RS: Huge travel experience can be found south of the border in Mexico. I’m not talking about going to Mazatlán. I’m talking about road-tripping into the heart of Mexico. That’s as developing world as anywhere else. There you find real struggles. You have structural poverty, you have deep Christian faith, you have gangs, you have corruption—you have so many of the challenges facing our world right there. That’s a tiny slice of the price of going to Europe. And then you can have creative ways to bring cultures into your own home. There are organizations whose mission is bringing people together. There’s incoming travel as well as outgoing travel. I just deal with outgoing travel. But there are organizations, like the World Affairs Council, that deal with incoming travel. There are clever ways for people to celebrate different cultures in their own homes. I interviewed a woman on my radio show who couldn’t afford to travel, but she took her children on a trip around the world by every week trying a different cuisine—choosing the top fifty-two cuisines on the planet, and each week taking her kids through the heart to that country by featuring it at the dinner table and talking about it and making it an ongoing study. I thought that was a beautiful opportunity.

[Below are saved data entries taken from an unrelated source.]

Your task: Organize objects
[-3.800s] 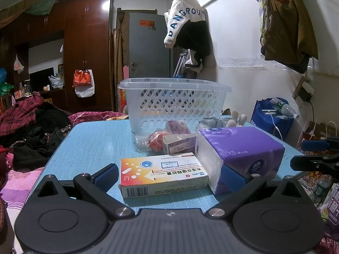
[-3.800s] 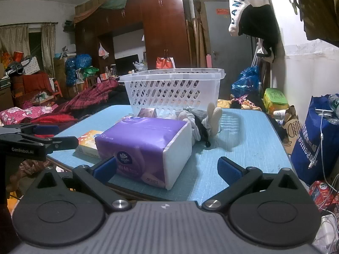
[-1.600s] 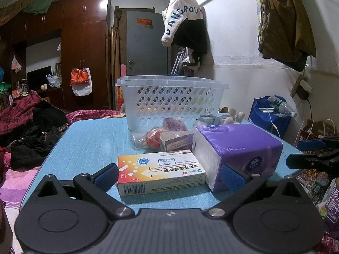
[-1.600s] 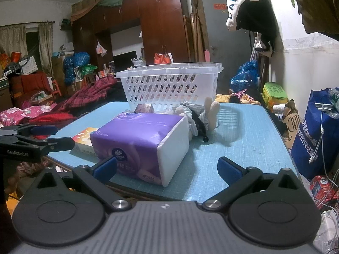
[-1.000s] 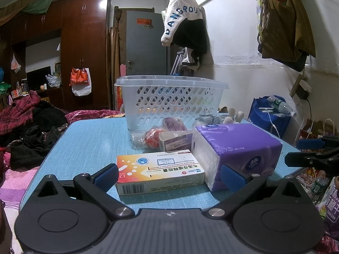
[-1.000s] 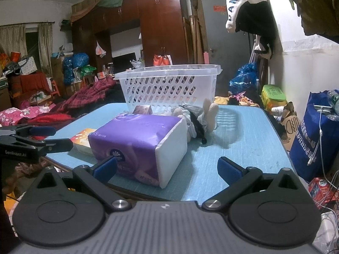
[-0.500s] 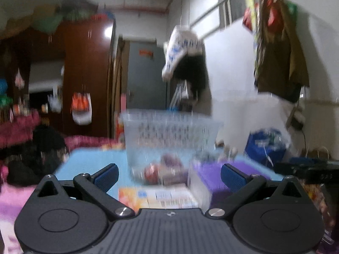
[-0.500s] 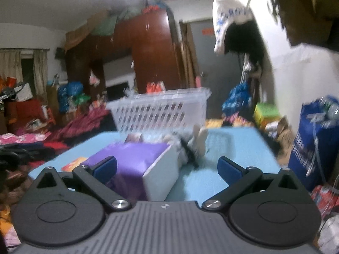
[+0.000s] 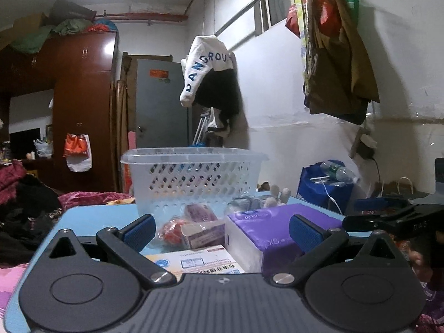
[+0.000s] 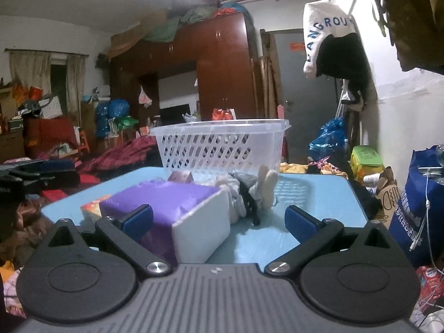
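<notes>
Our left gripper [image 9: 220,229] and right gripper [image 10: 219,219] both hang with jaws spread wide, empty, low in frame, lined up for a first pick; the medicine box [image 9: 194,260] and tissue pack [image 10: 169,202] lie mid-frame before the basket [image 9: 191,172], which we judge empty.
</notes>
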`<state>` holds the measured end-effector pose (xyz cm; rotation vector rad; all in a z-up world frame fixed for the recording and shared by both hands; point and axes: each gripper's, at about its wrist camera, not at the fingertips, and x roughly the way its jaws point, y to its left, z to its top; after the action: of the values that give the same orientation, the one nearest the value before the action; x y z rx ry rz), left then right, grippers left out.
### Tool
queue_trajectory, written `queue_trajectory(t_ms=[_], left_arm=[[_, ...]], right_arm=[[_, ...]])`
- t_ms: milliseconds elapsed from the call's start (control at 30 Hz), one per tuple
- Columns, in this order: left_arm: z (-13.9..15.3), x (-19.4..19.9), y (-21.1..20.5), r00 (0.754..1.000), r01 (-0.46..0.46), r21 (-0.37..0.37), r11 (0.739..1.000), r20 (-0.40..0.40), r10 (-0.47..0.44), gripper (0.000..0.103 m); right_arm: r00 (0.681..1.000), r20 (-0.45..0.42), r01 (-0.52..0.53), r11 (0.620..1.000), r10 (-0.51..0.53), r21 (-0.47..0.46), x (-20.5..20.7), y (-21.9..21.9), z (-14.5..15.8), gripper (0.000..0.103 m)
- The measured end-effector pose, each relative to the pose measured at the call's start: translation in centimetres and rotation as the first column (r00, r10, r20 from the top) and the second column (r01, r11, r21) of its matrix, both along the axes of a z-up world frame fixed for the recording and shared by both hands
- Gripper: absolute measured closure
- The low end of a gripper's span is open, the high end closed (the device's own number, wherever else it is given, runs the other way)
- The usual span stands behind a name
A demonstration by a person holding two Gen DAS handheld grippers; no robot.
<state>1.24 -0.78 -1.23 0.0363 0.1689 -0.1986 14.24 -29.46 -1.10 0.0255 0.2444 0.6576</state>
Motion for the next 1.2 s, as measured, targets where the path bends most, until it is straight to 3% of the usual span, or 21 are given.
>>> queue_trajectory(t_ms=[200,467,700,867,967,1200], left_arm=[[-1.7,1.0,0.2,0.999,0.039,-0.015,0.999,-0.037,-0.040,0.001],[-3.1,1.3,-0.5,0.995,0.081,0.003,0.997,-0.052,-0.080,0.012],[-3.7,1.5,-0.2,0.992,0.114,-0.003,0.993,-0.060,-0.114,0.020],[-4.2,1.3,-0.6,0.988,0.148,0.019,0.989,-0.052,-0.147,0.028],[-4.3,1.3,-0.6,0.984,0.171,0.018,0.985,-0.050,-0.170,0.037],[-4.6,1.2,-0.8,0.969,0.244,0.016,0.970,-0.052,-0.243,0.050]], right_arm=[[0.999,-0.021,-0.046,0.999,0.046,0.012,0.6,-0.2,-0.8,0.002],[0.994,-0.021,-0.107,0.994,0.107,0.002,-0.4,0.2,-1.5,0.022],[0.989,-0.018,-0.144,0.990,0.144,0.003,-0.6,0.4,-1.5,0.031],[0.984,-0.026,-0.175,0.985,0.175,-0.001,-0.5,0.5,-1.7,0.042],[0.979,-0.037,-0.198,0.980,0.198,-0.001,-0.3,0.4,-2.0,0.051],[0.975,-0.029,-0.221,0.975,0.221,0.000,-0.4,-0.1,-2.1,0.061]])
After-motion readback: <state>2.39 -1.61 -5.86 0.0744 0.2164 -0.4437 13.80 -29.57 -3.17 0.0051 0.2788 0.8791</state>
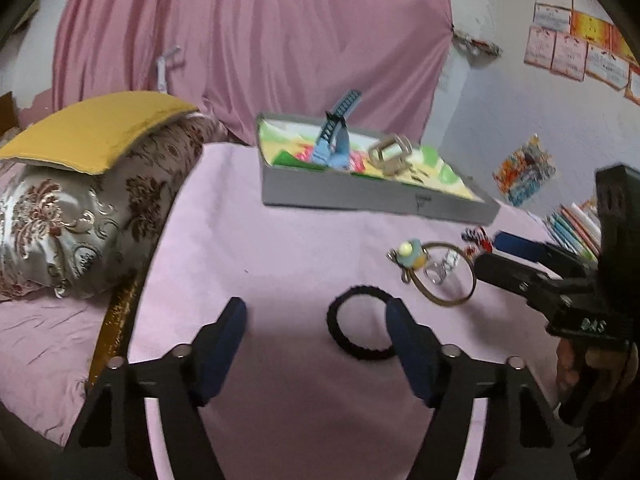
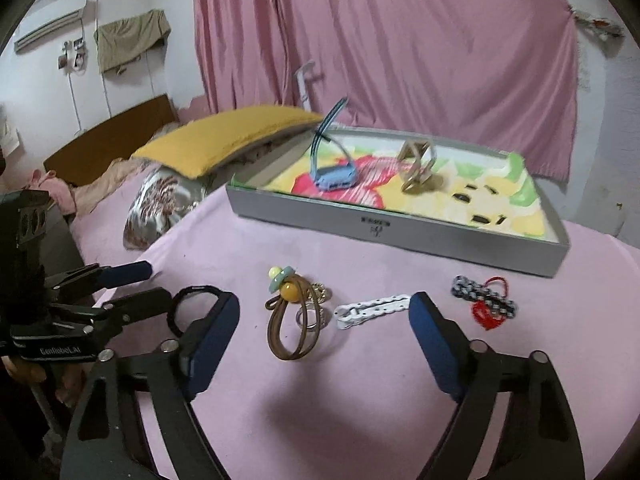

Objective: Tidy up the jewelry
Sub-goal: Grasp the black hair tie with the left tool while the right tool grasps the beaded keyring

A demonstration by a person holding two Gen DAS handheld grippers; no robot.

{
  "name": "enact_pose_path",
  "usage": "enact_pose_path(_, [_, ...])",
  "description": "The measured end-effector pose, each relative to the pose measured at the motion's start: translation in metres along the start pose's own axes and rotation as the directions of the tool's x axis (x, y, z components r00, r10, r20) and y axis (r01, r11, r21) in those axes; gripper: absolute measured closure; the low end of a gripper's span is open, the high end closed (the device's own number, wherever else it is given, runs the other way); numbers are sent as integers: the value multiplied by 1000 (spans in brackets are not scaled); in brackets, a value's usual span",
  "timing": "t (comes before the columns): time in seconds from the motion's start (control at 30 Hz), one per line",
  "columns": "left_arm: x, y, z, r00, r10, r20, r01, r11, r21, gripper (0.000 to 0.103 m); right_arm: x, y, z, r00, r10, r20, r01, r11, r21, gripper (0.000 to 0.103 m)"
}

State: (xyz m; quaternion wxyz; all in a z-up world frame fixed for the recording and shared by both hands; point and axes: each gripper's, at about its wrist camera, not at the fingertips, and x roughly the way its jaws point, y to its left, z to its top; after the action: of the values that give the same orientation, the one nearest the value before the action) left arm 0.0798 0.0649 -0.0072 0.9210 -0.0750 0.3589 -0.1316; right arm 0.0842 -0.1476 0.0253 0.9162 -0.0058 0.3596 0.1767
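We worked in a bedroom hung with a long pink curtain (image 2: 400, 52), over a round bench spread with a pale pink cloth (image 2: 360, 400); a bed with a yellow cushion (image 1: 92, 128) and a brocade pillow (image 1: 64, 220) stood just beside it; paper sheets dotted the wall. A shallow grey cardboard tray with a flowered lining (image 2: 400, 228) sat at the far side, already holding a blue watch and a tan buckle piece. The loose jewelry lay near our claws: a black braided hair loop (image 1: 356, 344), a brown leather bracelet with yellow and green beads (image 2: 294, 328), a white chain strap (image 2: 372, 308) and a red and navy beaded piece (image 2: 488, 304). Our left claw (image 1: 316, 320) hung released, its right finger touching or just over the black loop; our right claw (image 2: 324, 320) was likewise released, straddling the bracelet. We judged everything light; the loop soft and springy, best pinched across its band; the bracelet limp, best taken at its strap, away from the slippery beads.
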Motion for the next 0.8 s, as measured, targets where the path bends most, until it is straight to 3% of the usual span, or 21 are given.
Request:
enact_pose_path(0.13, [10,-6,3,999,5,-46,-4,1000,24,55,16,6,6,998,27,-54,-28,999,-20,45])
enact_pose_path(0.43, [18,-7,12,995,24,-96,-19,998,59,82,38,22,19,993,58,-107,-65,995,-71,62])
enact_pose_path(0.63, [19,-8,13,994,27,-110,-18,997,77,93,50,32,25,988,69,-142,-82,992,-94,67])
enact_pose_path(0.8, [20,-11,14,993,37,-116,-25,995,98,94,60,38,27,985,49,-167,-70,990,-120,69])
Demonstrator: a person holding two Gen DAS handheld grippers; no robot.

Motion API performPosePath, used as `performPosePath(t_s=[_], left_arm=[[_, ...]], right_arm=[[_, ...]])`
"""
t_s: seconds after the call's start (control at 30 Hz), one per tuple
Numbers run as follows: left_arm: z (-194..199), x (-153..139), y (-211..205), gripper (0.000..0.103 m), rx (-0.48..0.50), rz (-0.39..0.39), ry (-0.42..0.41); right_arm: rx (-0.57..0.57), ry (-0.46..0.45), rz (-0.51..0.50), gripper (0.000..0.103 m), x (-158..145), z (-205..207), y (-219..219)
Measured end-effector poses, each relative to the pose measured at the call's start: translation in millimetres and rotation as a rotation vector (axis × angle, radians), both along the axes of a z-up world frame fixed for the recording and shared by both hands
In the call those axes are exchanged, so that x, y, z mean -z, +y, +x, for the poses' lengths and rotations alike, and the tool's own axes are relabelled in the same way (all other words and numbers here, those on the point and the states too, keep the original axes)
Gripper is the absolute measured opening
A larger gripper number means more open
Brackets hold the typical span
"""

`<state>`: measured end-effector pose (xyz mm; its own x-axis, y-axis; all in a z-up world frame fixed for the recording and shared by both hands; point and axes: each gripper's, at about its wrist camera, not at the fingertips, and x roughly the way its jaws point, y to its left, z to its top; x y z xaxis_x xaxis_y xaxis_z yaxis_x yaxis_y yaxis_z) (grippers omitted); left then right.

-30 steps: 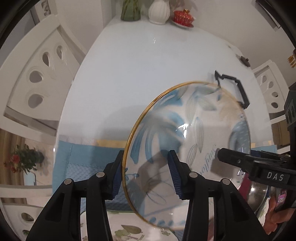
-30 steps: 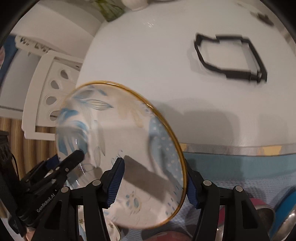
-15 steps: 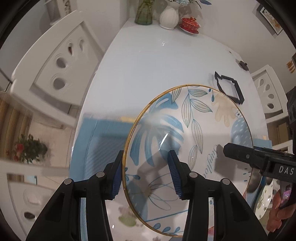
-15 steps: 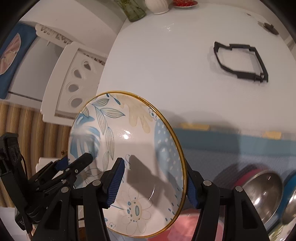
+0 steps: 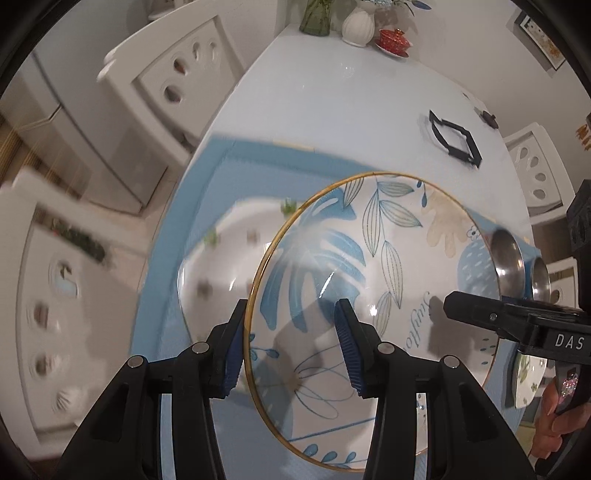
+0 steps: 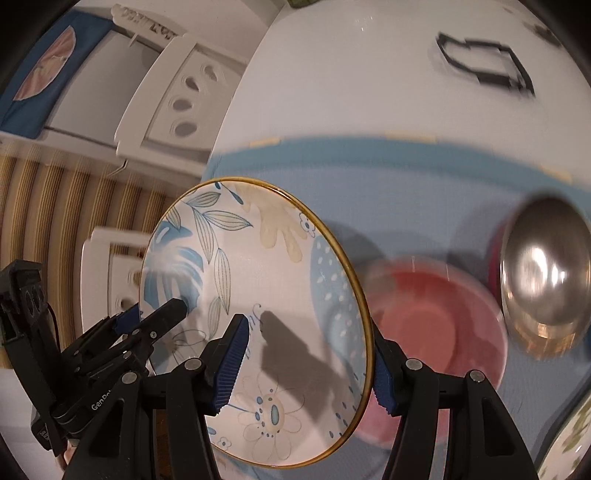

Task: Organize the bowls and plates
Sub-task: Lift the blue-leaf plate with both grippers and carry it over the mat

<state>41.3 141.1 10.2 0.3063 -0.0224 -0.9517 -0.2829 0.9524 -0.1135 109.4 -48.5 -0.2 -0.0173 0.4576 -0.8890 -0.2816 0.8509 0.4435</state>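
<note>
A white plate with blue leaves and a gold rim [image 5: 388, 266] is held in the air between both grippers. My left gripper [image 5: 291, 350] is shut on its left rim, one pad on each face. My right gripper [image 6: 306, 363] is shut on its right rim [image 6: 364, 321]; the plate also fills the right wrist view [image 6: 266, 295]. Below lie a white plate with green sprigs [image 5: 221, 258], a red bowl [image 6: 436, 328] and steel bowls [image 6: 546, 266], all on a blue mat [image 6: 406, 177].
The white table [image 5: 332, 103] carries a black frame [image 5: 456, 138], a green vase [image 5: 316, 16], a white vase [image 5: 358, 24] and a red lidded cup [image 5: 395, 38] at its far end. White chairs [image 5: 173, 74] stand around it. Another patterned plate [image 5: 528, 380] sits at the right.
Both grippers have carried the plate back toward the near edge, over the blue mat. The white sprigged plate, red bowl and steel bowls have come into view beneath it.
</note>
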Motion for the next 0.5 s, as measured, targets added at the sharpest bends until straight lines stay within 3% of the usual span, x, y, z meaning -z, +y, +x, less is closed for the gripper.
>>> performPosePath(t_s=[0.5], left_arm=[[-121, 30, -58, 0.042, -0.025, -0.053, 0.074]], right_arm=[[-0.01, 0.061, -0.01, 0.06, 26, -111, -57]])
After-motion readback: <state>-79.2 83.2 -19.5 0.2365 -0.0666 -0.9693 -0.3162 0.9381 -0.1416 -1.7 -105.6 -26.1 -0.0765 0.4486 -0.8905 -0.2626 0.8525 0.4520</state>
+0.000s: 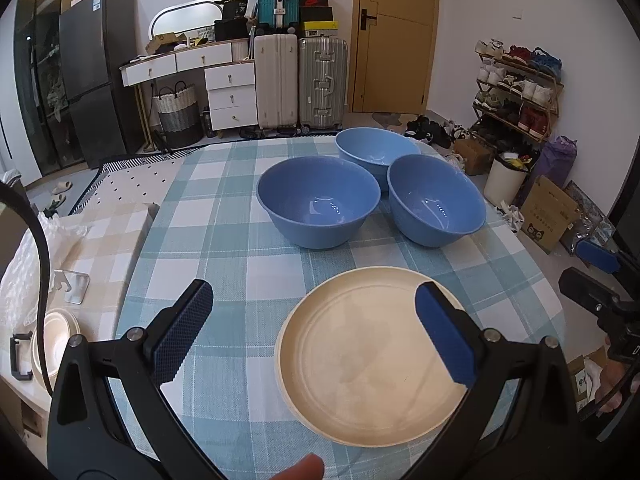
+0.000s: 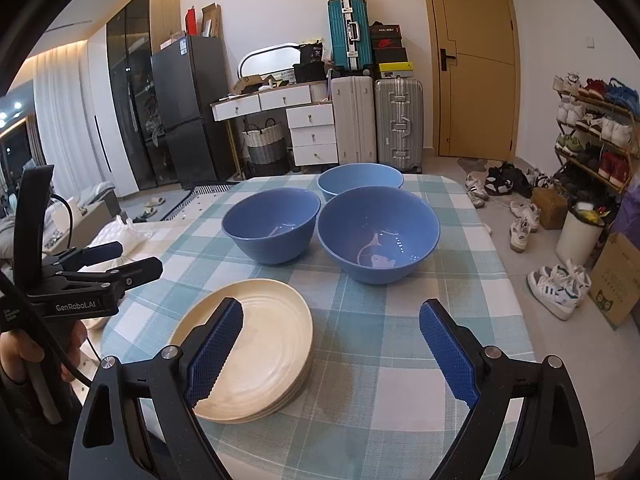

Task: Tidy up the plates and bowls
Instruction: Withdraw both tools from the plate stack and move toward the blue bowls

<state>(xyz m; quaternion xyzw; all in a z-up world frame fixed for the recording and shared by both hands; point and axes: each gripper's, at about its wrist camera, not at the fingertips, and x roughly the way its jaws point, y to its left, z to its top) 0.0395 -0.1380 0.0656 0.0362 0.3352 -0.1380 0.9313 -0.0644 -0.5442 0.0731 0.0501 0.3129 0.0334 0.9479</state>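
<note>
Three blue bowls and one stack of cream plates sat on the checked tablecloth (image 2: 400, 360) when I looked through both cameras. The table itself was the biggest thing, its cloth running to the far edge. On its far half stood the bowls, close together: a left bowl (image 1: 318, 204), a right bowl (image 1: 437, 204), and a far bowl (image 1: 376, 152) behind them, all upright and empty. Nearer to me lay the plates (image 2: 248, 354), just left of the middle.

I judged the bowls light and stiff, probably plastic, with smooth, glossy walls that could slip. I would pinch one by the rim, a pad inside and a pad outside. The plates looked thin and hard; their low rim leaves little to catch, so I would come in at the near edge.

My left gripper (image 1: 316, 336) hung above the plates with jaws wide apart, holding nothing. My right gripper (image 2: 332, 350) likewise stood wide apart and empty over bare cloth right of the plates.

Only the right camera showed the layered edges of the stack; from the left one it read as a single plate. The left camera alone showed a smaller pale dish (image 1: 56, 336) off the table's left side.
</note>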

To learn more, check out Rick’s book Travel as a Political Act and other materials at www.ricksteves.com.[1]


About the Interviewee

Rick Steves, a world-renowned expert on international travel, encourages and advises Americans to take European trips that are fun, affordable, and culturally broadening. In 1976, he started his business, Rick Steves’ Europe, headquartered in Edmonds, Washington, near Seattle. There he produces a best-selling guidebook series, a popular public television show, a weekly public radio show, a syndicated travel column, and free travel information available through his travel center and ricksteves.com. Rick Steves’ Europe also runs a successful small-group tour program taking 30,000 travelers to Europe annually.


About the Interviewer

Matthew J. Klem is a Master of Sacred Theology student in New Testament at the Yale Divinity School and an editor at the Yale Journal of International Affairs. He is interested in the intersection between hermeneutics and interreligious dialogue.


Endnotes

  1. Rick Steves, Travel as a Political Act: How to Leave Your Baggage Behind, 3rd ed. (New York: Nation Books, 2018).